Güçlü işbirliği ve yenilikçi savunma sanayi çözümleriyle bölgesel güvenlikte yeni bir dönemi keşfedin.
Bugün, İsrail’in Gazze’ye yönelik ağır saldırılarının bölgesel istikrar için oluşturduğu tehditlere karşı ortak bir duruş sergilemenin önemini vurguluyoruz. Mağdur olan Filistinli ve Katarlı kardeşlerimizin acılarını paylaşıyor, şehitler için Allah’tan rahmet ve yaralılar için acil şifa niyazında bulunuyoruz. “SON SALDIRI, HAYDUTLUĞUN UYANIK DOĞASINI AŞAĞIYA ÇEKMİŞTİR” ifadesiyle bu sürecin artık yeni bir döneme işaret ettiğini kaydediyoruz. 7 Ekim 2023’ten beri yaşanan insanlık dramının izleri, bölgedeki son zirvelerde ortak kararlara ihtiyaç duyulduğunu bir kez daha gösteriyor.
“KARŞIMIZDA KAN KAYNAKLI TERÖR ZİHNİYETİ VAR” şeklinde tanımladığımız tehdit karşısında, İslam aleminden Katar’a destek mesajlarının pekişmesi, dünyaya bu konudaki düşüncelerimizi net bir şekilde aktarma çabamızın bir parçasıdır. Bugün alınacak kararlar, zulme karşı duruşumuzu dünya çapında somut bir şekilde hayata geçirme irademizi pekiştirmelidir. Kardeş ülke Katar’ın yönetimi Temim azim ve bilgelikle yoluna devam ederken, Türkiye olarak dost ve müttefik yaklaşımımızı sürdürmeye devam edeceğiz.

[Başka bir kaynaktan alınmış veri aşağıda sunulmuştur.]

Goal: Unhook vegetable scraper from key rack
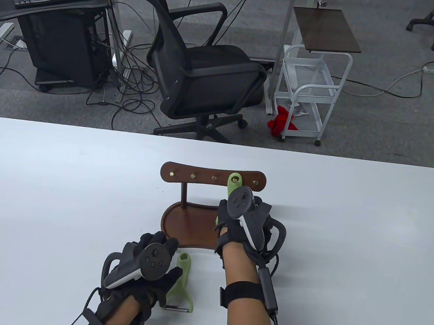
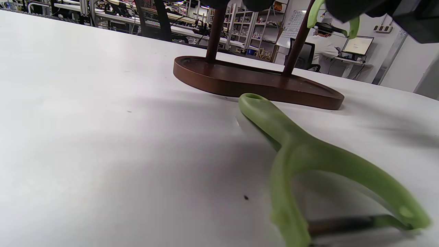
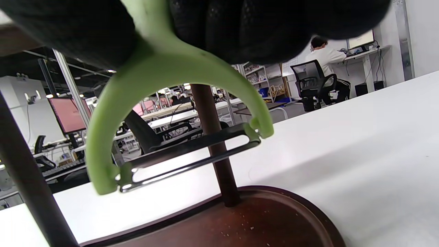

Netanyahu’nun bölgedeki hedeflerinin, Filistin’deki katliamı sürdürmek ve bölgede istikrarsızlığı sürekli kılmak olduğuna dair kanaatimiz değişmezdir. Karşımızda, akıldan beslenen ve kanla var olan bir terör anlayışı ile bu anlayışın meşrulaştırıldığı bir devlet yapısı bulunmaktadır. Uluslararası hukuk ve kurallara aykırı hareket eden bu zihniyet, suçlarının cezasız kalmasıyla ayakta durmayı sürdürüyor.
“SAVUNMA ALANINDAKİ TECRÜBEMİZİ PAYLAŞMAYA HAZIRIZ” başlığıyla vurguladığımız gibi, yakın gelecekte bazı aktörlerin kısa vadeli durumu boğucu bir hal alacak biçimde hareket edeceğini öngörüyoruz. Bu süreci değiştirmenin anahtarı, caydırıcı bir savunma sanayi ve kalkınma kapasitesine sahip olmak ve bu alanlarda işbirliğini derinleştirmekten geçiyor. Tecrübelerimiz, ortak adımların bölgesel güvenliği güçlendireceğini gösteriyor. Önümüzdeki 10 yıl için bu konularda hızlı ve organize bir dayanışmayı hayata geçirmemiz gerekiyor.
İsrail ile olan ticari ilişkileri durdurduğumuz bir süreçte, yıllık yaklaşık 9,5 milyar dolarlık bir dış ticaret hacmini gözden geçirdik. Uluslararası Adalet Divanı tarafından açılan soykırım davası ve bölgesel güvenliği destekleyen yaklaşımımızla birlikte, adil ve kapsayıcı çözümler için baskıyı artırmayı sürdürüyoruz. Bölgenin güvenliğini sağlamak amacıyla atılacak somut adımların ve mekanizmaların, İslam İşbirliği Teşkilatı çatısı altında şekillendirilmesi gerektiğine inanıyoruz.
1967 sınırları temelinde ve Doğu Kudüs başkenti olan bağımsız Filistin devletinin yeniden kurulması hedefiyle mücadelemiz kararlılıkla devam edecektir. Bu kutlu davada ne tehciri ne de bölünmüşlüğü kabul edemeyiz. Zirve kararlarının İsrail tehdidine karşı etkili adımları hayata geçirmesi, toplantının sonuçlarının dikkatle uygulanmasıyla mümkün olacaktır.